У кого какое культурное наследие…
Из неопубликованных дневников Роберта Гуреева О творчестве.
Представьте себе художника, у которого нет рук, но его желание творить неудержимо, и он рисует, зажимая кисть зубами или пальцами ноги. Это мучительно трудно и никогда не дает удовлетворительного результата. Да, критики и публика могут быть в восторге, но сам художник прекрасно знает, какие яркие и выпуклые образы распирают его воображение, какие сочные объемные картины рождаются в его мозгу – и выцветают, уплощаются, едва явившись на свет.
Я – тот несчастный калека, приговоренный к вечным мукам творчества, результаты которого никогда не приблизятся к придуманному мной же идеалу.
Мне рукоплещут и бросают цветы. Я улыбаюсь поклонникам, критикам, партнерам – всему миру и бережно сцеживаю в кулак кровавые слезы творца-калеки: ему ведь еще понадобятся краски…
Кому утро вечера мудренее, а кому просто затейливее…
Новорожденный день вкрадчиво затек под дверь розовым светом, приглушенным куриным квохтаньем, звоном посуды и полузабытым ароматом яичницы на сале.
Говоров догадался, что призывные запахи источает его собственный завтрак – бабка и в стародавние времена по утрам ела только кашу с вареньем, а теперь наверняка вообще клюет что-нибудь сугубо диетическое.
У них с ее Гариком было раз и навсегда утвержденное меню: на завтрак – яичница деду, каша бабке и детям, на обед всем борщ с курятиной, на ужин котлеты и картошка в мундире. И каждый день – либо пирожки с абрикосами и вишней, либо домашний малиновый кисель, разливаемый в суповые тарелки и застывающий в них лаково-красными озерами.
Говоров снова потянул носом и, кажется, уловил запах ванили.
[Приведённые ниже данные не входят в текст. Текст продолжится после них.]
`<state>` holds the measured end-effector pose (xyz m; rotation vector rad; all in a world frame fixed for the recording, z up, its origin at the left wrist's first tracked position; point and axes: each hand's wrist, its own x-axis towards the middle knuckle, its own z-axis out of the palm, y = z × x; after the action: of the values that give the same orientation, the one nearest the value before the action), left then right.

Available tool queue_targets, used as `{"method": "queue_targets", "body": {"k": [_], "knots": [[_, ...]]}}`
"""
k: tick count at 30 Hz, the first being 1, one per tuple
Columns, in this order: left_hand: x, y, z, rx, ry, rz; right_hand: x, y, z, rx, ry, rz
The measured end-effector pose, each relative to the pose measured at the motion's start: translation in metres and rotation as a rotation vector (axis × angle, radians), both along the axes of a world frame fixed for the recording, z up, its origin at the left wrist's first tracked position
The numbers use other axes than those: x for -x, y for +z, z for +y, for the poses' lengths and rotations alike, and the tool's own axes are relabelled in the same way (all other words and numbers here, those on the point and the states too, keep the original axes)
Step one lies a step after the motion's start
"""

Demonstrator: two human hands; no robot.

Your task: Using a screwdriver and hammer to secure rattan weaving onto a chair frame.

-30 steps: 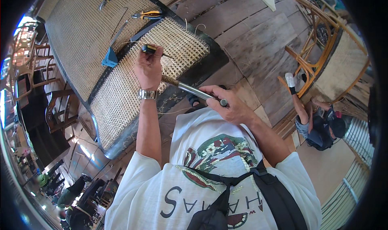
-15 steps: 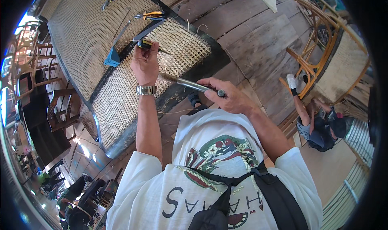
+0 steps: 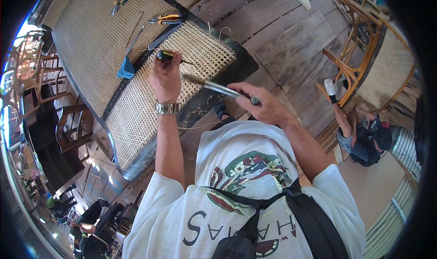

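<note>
My left hand (image 3: 165,79), with a metal watch at its wrist, is closed round the black and yellow handle of a screwdriver (image 3: 166,55). Its thin shaft points right over the woven cane panel (image 3: 136,102) in its dark frame. My right hand (image 3: 261,105) grips a shiny metal rod (image 3: 223,89) with a rounded end by the hand and a brown far end. That brown end hangs just below the screwdriver shaft, apart from it. Whether the screwdriver tip touches the cane, I cannot tell.
On the cane lie yellow-and-black pliers (image 3: 168,19), another pair of pliers (image 3: 117,5) and a blue-handled tool (image 3: 126,69) with a long thin blade. A cane chair (image 3: 380,70) stands at right, near a seated person (image 3: 364,138). Wooden furniture (image 3: 70,127) lines the left.
The metal rod's brown end has risen slightly toward the screwdriver. My right hand has shifted a little to the right; my left hand has moved slightly right and down, both grips unchanged.
</note>
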<state>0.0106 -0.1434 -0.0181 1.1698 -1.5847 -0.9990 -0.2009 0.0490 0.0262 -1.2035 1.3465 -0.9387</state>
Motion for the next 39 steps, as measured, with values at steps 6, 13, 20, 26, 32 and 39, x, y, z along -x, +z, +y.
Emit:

Похоже, сегодня будут пирожки…
Отбросив полысевшую и истончившуюся до марли древнюю махровую простыню, выданную ему в качестве покрывала, Говоров звонко пришлепнул пятки к полу. В стародавние времена красно-коричневая краска лежала на досках толстым глянцевым слоем, и гладкие пятки маленького Никитоса забавно к ней прилипали. Теперь и пятки, и краска потрескались, зашершавились и склеиваться перестали. Но ощущать босыми ногами теплое дерево было по-прежнему приятно.
Как всегда в этом доме, Говоров спал на раскладном кресле, от которого, он точно помнил, до окна было ровно пять шагов.
Оказалось – уже не пять, а три.
Да и само окно, прежде затянутое только марлей – от комаров и мух, теперь было затворено деревянными ставнями. Говоров ночью сам их закрыл, спасаясь от ночных звуков и запахов. Ему мешали спать задиристые коты, брехливый соседский пес, голосистые цикады и еще кто-то неопознанный, сосредоточенно шуршавший и ворочавшийся в кустах. Вот интересно, мусоровоз, деловитым грохотом приветствующий рассвет во дворе родной московской шестнадцатиэтажки, ему никогда не мешал, а деревенские звуки мешали…
Говоров откинул крючок на ставнях, толкнул створки, и они с шорохом и треском проехались по буйной заоконной зелени, сметая с листьев росу. Неопознанный и невидимый кто-то в травяных дебрях протестующе фыркнул и шумно удалился. Говоров высмотрел в богатой барочной раме пышной зелени кусочек неба: оно было розово-голубым, перламутровым, как гладкая внутренняя стенка морской ракушки.